Apur bat, hiru urte baino gehiago, nire emaztea eta biok sinatu nire semea sortu udako jarduera bat, The Midland Park Players. This is a drama group that spends about three or four weeks preparing for a play and then showing it to the parents, friends and relatives. It’s always been done very well.
I don’t know if everyone’s child is like this, but my son is extremely reluctant to try new things. Knowing this, we signed him up for the program. We’ve found that it’s best to alert him to these kinds of things early and often. Beraz,, in order to overcome his natural reluctance, we told him early and did our best to make it sound like fun, etc. Even with a multi-month advertising campaign, he still wasn’t convinced. We forced him to do, nahiz, and as is often the case, he had a great time.
By the time the second year rolled around, he had once again convinced himself that he didn’t want to participate. Baina, we had signed him up and on zero-day, I dropped him off one morning at the high school where they practice. When I went to pick him up after lunch, he was very excited, all smiles and announced, "The play is the Velveteen Rabbit and I want to be the Rabbit". He had spent literally months carrying on (sometimes hysterically) about how he didn’t want to have anything to do with Park Players and after the first day, he wants to be the lead role in the play. We’ve seen this pattern before.
(Much to our surprise, he did get the Rabbit role and he was amazing.)
Fast forward a few years. He’s been in Park Players three times now, so he’s something of a veteran. This summer (2008), Players starts up again. Batez besteko denbora, he’s finally convinced us he benetan doesn’t want to play soccer and he never liked basketball. That left him with no extra-curricular activities for late Winter / early Spring. A client with whom I was working mentioned that his daughter was in a program called Stage Right. Stage right is a slightly more expensive version of Park Players and it’s not in my town, but adjacent to it. Perfect.
The thing to know about that town is that it’s practically another country in terms of wealth. It has a high-frequency train right to Wall Street and NYC in general. It’s just a wealthy place. One of the on-going family discussion themes is whether we should have moved to that town instead of where we live now. It’s a bigger town, its schools offer more programs for the kids, etc. My wife grew up in that town and her parents live there, so we are "hooked in" despite not living there. I personally grew up in different circumstances in Massachusetts, so I don’t have a lot to say about this during family dinner conversation. This isn’t to say that we aren’t very happy where we live. We just know that that town is a level above our town economically.

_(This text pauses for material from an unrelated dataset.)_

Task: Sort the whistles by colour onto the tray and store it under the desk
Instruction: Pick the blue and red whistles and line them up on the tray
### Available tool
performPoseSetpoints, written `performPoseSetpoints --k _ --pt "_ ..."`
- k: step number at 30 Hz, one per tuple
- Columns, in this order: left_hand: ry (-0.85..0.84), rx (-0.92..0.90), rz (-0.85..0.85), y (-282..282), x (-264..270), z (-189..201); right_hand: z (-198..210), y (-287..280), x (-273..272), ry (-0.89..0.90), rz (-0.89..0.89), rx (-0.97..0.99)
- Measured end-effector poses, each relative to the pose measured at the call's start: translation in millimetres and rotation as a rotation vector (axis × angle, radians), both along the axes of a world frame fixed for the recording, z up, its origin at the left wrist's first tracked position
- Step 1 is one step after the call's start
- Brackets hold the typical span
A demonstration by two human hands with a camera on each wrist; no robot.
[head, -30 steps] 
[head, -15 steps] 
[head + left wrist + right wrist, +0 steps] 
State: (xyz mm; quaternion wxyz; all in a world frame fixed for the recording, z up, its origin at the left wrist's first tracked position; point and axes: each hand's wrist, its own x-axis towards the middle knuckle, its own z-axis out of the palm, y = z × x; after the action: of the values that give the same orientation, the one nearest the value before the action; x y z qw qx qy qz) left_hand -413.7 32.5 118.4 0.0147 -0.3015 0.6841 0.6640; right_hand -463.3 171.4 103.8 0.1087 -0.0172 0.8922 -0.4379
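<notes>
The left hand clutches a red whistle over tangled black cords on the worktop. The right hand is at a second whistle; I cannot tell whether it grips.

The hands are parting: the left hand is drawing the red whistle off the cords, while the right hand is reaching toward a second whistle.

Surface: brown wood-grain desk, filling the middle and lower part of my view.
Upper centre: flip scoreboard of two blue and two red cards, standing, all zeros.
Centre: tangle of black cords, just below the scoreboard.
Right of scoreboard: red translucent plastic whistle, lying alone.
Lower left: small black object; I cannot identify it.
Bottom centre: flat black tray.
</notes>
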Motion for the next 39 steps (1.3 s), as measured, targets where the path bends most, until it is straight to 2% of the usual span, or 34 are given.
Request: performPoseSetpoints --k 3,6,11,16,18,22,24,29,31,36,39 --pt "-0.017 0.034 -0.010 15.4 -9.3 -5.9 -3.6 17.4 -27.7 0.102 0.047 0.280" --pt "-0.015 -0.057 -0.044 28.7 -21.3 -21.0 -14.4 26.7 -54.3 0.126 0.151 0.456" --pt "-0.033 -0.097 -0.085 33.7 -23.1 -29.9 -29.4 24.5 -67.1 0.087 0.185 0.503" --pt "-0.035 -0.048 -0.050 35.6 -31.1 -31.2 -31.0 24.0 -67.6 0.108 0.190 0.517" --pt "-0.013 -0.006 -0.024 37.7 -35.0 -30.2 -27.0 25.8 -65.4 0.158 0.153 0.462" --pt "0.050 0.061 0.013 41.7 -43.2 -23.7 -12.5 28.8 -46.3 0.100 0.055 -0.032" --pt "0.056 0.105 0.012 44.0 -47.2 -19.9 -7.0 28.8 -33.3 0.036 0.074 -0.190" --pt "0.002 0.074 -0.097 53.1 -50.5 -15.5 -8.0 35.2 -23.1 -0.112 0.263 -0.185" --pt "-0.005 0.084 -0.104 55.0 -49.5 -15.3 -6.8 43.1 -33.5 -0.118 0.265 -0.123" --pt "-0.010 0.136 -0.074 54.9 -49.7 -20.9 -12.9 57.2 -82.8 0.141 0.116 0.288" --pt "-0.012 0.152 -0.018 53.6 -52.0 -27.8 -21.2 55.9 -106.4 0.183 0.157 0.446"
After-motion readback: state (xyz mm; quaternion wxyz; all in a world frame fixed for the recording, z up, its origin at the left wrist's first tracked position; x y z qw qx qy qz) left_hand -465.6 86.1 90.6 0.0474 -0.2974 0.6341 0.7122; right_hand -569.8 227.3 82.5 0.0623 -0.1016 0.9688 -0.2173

Stage Right’s next program started too soon for us to launch our normal advertising campaign to overcome my son’s reluctance. This is when he came up with one my personal favorite arguments against doing something: "Friday nights are prime nights for sleep overs!" Stage Right was going to interfere with his weekend socials.
The day comes, we bring him there and drop him off and as with everything else, his natural love of just being alive took over and he’s been having a good time with it.
This past weekend my wife was talking to him and for the first time, I think he’s tailoring his discussions very precisely for his audience. She had asked him how Stage Right compares to Midland Park Players. He tells her that "In Park Players, we have teenagers that help us out. There aren’t any in in Stage Right. In Park Players, teenagers make all props. In Stage Right, we have to bring our own props. We have to do everything. And then he twists the knife: "I thought this was supposed to be a rich town."
All these years, I never really thought that he was hearing or understanding anything as it related to the "rich town". Hala eta guztiz ere, it turns out he was.